Task requirements
Repeat exactly the lines beginning at the one that contains "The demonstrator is" and running to the end of the material. Omit the pictures.

Start of Block

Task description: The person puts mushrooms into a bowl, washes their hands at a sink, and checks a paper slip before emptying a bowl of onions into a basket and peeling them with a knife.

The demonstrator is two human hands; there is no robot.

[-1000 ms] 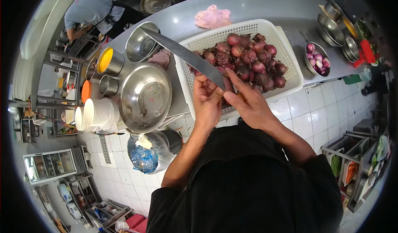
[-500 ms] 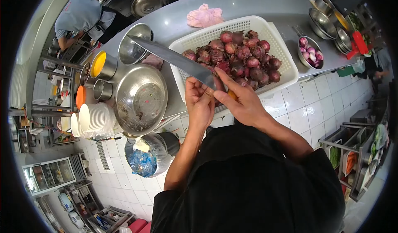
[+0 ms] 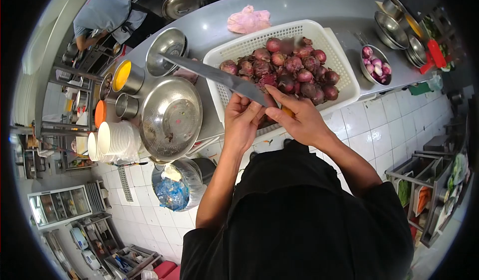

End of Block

Exercise answer
The demonstrator is two human hands; there is no robot.

[-1000 ms] 
[-500 ms] 
[+0 ms] 

There is nothing further to this answer.